* **WHAT THE EXERCISE ASKS**
Copy every line of the following data that includes the string "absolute".

* **EXERCISE DATA**
######
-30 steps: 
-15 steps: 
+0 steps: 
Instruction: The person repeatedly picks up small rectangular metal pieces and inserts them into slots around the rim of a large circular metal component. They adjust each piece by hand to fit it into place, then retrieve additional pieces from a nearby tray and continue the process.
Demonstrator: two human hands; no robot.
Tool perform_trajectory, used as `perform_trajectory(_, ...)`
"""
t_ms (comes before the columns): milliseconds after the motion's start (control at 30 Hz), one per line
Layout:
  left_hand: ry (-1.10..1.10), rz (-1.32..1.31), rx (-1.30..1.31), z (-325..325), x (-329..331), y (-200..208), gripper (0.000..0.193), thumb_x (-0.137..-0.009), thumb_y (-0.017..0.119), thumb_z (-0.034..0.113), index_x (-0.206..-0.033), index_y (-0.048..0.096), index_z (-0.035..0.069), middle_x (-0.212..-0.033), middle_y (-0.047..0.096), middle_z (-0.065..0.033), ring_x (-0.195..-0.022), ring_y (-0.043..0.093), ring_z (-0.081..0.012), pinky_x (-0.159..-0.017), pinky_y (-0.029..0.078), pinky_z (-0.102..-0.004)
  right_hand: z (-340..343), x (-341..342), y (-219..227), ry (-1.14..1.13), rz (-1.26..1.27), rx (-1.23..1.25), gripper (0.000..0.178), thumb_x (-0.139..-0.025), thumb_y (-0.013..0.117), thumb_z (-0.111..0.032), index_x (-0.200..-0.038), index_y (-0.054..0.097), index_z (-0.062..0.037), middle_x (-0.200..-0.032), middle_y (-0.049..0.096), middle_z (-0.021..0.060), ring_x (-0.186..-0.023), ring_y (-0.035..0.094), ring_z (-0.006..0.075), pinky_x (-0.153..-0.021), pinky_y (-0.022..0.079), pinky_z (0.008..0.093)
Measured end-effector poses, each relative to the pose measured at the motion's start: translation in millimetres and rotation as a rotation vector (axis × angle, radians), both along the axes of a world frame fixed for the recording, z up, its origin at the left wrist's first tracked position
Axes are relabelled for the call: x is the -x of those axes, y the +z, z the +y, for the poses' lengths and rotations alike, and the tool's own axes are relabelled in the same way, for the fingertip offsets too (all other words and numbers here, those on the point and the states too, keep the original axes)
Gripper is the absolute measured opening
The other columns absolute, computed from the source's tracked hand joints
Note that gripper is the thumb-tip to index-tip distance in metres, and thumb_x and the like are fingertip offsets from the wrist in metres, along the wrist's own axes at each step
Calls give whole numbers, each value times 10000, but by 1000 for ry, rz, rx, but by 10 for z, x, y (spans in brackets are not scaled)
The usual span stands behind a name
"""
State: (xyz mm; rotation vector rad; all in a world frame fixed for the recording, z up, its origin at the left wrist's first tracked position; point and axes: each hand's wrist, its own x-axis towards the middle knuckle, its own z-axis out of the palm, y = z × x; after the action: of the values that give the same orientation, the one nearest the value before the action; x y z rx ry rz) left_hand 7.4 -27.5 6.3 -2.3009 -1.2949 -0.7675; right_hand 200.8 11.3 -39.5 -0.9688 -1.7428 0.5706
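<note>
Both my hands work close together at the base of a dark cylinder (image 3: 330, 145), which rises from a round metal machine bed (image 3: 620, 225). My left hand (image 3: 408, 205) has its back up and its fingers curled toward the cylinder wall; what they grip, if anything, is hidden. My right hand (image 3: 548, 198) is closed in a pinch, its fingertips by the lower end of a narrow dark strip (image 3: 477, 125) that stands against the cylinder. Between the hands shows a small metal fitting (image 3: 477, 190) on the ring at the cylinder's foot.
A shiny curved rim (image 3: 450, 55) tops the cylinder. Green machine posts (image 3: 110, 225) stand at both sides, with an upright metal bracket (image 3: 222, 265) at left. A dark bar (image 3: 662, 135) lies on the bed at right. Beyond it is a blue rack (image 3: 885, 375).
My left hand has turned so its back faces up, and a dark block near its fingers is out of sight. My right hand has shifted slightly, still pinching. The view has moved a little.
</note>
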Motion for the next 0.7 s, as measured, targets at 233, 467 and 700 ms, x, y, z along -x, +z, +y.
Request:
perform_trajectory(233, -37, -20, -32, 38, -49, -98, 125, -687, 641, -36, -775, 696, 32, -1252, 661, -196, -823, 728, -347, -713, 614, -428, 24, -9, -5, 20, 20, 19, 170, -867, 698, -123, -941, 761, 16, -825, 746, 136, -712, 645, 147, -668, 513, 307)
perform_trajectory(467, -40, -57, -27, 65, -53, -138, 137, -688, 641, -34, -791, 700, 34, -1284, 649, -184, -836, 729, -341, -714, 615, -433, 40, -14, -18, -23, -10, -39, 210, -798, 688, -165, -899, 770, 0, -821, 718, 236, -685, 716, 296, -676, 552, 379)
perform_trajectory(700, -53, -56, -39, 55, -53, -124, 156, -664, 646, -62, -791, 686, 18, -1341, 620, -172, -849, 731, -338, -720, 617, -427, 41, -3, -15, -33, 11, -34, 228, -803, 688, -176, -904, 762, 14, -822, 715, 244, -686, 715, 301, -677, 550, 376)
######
* **OUTPUT OF THE TASK**
Gripper is the absolute measured opening
The other columns absolute, computed from the source's tracked hand joints

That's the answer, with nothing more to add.